• [What is expected] Would it be possible to reproduce every entry exactly, please?

(Task material Opens)

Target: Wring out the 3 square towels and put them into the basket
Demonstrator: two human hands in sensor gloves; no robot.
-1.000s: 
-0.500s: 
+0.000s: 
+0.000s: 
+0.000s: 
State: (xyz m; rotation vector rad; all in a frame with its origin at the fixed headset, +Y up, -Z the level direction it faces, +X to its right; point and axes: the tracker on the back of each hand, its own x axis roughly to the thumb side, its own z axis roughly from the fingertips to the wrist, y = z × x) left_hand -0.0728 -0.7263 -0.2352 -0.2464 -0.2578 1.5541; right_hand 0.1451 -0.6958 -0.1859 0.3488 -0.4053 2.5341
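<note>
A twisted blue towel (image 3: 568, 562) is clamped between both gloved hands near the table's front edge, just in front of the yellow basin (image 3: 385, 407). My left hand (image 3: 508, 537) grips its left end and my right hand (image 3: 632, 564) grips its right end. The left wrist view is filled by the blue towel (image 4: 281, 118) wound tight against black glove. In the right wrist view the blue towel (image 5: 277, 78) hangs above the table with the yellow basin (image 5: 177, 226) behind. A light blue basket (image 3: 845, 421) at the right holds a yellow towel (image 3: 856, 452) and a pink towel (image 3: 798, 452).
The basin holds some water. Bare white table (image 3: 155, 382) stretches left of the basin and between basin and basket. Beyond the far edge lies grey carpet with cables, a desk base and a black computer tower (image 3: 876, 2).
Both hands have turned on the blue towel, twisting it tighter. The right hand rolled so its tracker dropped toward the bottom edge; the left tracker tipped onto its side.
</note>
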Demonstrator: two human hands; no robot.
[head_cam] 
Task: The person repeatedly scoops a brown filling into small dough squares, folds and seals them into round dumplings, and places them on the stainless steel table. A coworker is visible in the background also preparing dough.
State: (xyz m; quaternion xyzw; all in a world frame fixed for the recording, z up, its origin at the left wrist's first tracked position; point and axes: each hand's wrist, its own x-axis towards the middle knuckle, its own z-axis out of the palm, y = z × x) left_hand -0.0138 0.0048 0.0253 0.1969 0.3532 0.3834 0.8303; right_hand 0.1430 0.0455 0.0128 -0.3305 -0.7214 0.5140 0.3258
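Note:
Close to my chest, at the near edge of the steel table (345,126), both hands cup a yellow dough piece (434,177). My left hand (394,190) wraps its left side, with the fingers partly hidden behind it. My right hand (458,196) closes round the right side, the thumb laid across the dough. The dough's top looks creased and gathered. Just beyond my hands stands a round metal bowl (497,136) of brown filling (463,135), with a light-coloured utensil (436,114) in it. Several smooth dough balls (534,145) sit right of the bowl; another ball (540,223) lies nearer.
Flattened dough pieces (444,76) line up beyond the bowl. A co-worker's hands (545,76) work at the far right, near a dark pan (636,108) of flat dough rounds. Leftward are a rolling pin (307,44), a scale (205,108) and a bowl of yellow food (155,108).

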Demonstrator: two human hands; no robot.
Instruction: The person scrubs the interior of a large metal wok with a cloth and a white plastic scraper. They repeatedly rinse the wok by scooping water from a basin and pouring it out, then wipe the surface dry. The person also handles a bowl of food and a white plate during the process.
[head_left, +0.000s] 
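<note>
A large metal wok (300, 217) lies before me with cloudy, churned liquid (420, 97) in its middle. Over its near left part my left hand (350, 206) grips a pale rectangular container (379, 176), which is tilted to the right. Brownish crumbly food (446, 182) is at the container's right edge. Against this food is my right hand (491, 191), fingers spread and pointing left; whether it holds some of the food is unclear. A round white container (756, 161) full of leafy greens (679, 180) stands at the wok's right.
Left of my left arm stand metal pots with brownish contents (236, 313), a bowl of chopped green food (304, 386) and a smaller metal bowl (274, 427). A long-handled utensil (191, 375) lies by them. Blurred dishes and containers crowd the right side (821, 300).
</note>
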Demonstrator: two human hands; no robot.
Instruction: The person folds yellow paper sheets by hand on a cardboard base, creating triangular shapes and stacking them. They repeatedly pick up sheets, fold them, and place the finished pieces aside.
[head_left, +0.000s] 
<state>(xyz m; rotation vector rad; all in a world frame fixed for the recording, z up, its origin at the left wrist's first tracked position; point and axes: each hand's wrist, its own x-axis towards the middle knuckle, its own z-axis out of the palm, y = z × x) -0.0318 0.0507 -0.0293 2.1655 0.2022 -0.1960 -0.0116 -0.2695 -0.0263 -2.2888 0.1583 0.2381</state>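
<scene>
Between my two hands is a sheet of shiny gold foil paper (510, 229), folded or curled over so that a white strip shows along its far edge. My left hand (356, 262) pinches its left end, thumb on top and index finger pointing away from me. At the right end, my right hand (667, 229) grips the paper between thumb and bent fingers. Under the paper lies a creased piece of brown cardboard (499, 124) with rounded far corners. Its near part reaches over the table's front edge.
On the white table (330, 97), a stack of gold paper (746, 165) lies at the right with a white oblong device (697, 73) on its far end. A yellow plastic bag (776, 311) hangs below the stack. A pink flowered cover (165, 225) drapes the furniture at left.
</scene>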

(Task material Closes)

• [Exercise answer]
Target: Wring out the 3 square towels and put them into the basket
Demonstrator: two human hands in sensor gloves; no robot.
-1.000s: 
-0.500s: 
+0.000s: 
+0.000s: 
+0.000s: 
State: (xyz m; rotation vector rad; all in a frame with its origin at the fixed headset, +Y up, -Z the level direction it faces, +X to its right; point and axes: the tracker on the back of each hand, its own x axis roughly to the thumb side, its own z axis roughly from the fingertips to the wrist, y = z × x) left_hand -0.0728 -0.7263 -0.2352 -0.2464 -0.2578 1.5541; right_hand 0.1451 -0.6958 -0.1859 0.3488 -0.4053 2.5341
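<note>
A twisted blue towel (image 3: 568, 562) is clamped between both gloved hands near the table's front edge, just in front of the yellow basin (image 3: 385, 407). My left hand (image 3: 508, 537) grips its left end and my right hand (image 3: 632, 564) grips its right end. The left wrist view is filled by the blue towel (image 4: 281, 118) wound tight against black glove. In the right wrist view the blue towel (image 5: 277, 78) hangs above the table with the yellow basin (image 5: 177, 226) behind. A light blue basket (image 3: 845, 421) at the right holds a yellow towel (image 3: 856, 452) and a pink towel (image 3: 798, 452).
The basin holds some water. Bare white table (image 3: 155, 382) stretches left of the basin and between basin and basket. Beyond the far edge lies grey carpet with cables, a desk base and a black computer tower (image 3: 876, 2).
Both hands have turned on the blue towel, twisting it tighter. The right hand rolled so its tracker dropped toward the bottom edge; the left tracker tipped onto its side.
</note>
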Demonstrator: two human hands; no robot.
[head_cam] 
Task: The person repeatedly scoops a brown filling into small dough squares, folds and seals them into round dumplings, and places them on the stainless steel table. A coworker is visible in the background also preparing dough.
State: (xyz m; quaternion xyzw; all in a world frame fixed for the recording, z up, its origin at the left wrist's first tracked position; point and axes: each hand's wrist, its own x-axis towards the middle knuckle, its own z-axis out of the palm, y = z × x) left_hand -0.0138 0.0048 0.0253 0.1969 0.3532 0.3834 0.8303; right_hand 0.1430 0.0455 0.0128 -0.3305 -0.7214 0.5140 0.3258
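Note:
Close to my chest, at the near edge of the steel table (345,126), both hands cup a yellow dough piece (434,177). My left hand (394,190) wraps its left side, with the fingers partly hidden behind it. My right hand (458,196) closes round the right side, the thumb laid across the dough. The dough's top looks creased and gathered. Just beyond my hands stands a round metal bowl (497,136) of brown filling (463,135), with a light-coloured utensil (436,114) in it. Several smooth dough balls (534,145) sit right of the bowl; another ball (540,223) lies nearer.
Flattened dough pieces (444,76) line up beyond the bowl. A co-worker's hands (545,76) work at the far right, near a dark pan (636,108) of flat dough rounds. Leftward are a rolling pin (307,44), a scale (205,108) and a bowl of yellow food (155,108).
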
Demonstrator: two human hands; no robot.
Instruction: The person scrubs the interior of a large metal wok with a cloth and a white plastic scraper. They repeatedly rinse the wok by scooping water from a basin and pouring it out, then wipe the surface dry. The person also handles a bowl of food and a white plate during the process.
[head_left, +0.000s] 
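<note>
A large metal wok (300, 217) lies before me with cloudy, churned liquid (420, 97) in its middle. Over its near left part my left hand (350, 206) grips a pale rectangular container (379, 176), which is tilted to the right. Brownish crumbly food (446, 182) is at the container's right edge. Against this food is my right hand (491, 191), fingers spread and pointing left; whether it holds some of the food is unclear. A round white container (756, 161) full of leafy greens (679, 180) stands at the wok's right.
Left of my left arm stand metal pots with brownish contents (236, 313), a bowl of chopped green food (304, 386) and a smaller metal bowl (274, 427). A long-handled utensil (191, 375) lies by them. Blurred dishes and containers crowd the right side (821, 300).
</note>
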Demonstrator: two human hands; no robot.
Instruction: The person folds yellow paper sheets by hand on a cardboard base, creating triangular shapes and stacking them. They repeatedly pick up sheets, fold them, and place the finished pieces aside.
[head_left, +0.000s] 
<state>(xyz m; rotation vector rad; all in a world frame fixed for the recording, z up, its origin at the left wrist's first tracked position; point and axes: each hand's wrist, its own x-axis towards the middle knuckle, its own z-axis out of the palm, y = z × x) -0.0318 0.0507 -0.0293 2.1655 0.2022 -0.1960 -0.0116 -0.2695 -0.0263 -2.2888 0.1583 0.2381</state>
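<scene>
Between my two hands is a sheet of shiny gold foil paper (510, 229), folded or curled over so that a white strip shows along its far edge. My left hand (356, 262) pinches its left end, thumb on top and index finger pointing away from me. At the right end, my right hand (667, 229) grips the paper between thumb and bent fingers. Under the paper lies a creased piece of brown cardboard (499, 124) with rounded far corners. Its near part reaches over the table's front edge.
On the white table (330, 97), a stack of gold paper (746, 165) lies at the right with a white oblong device (697, 73) on its far end. A yellow plastic bag (776, 311) hangs below the stack. A pink flowered cover (165, 225) drapes the furniture at left.
</scene>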

This exercise requires no further work.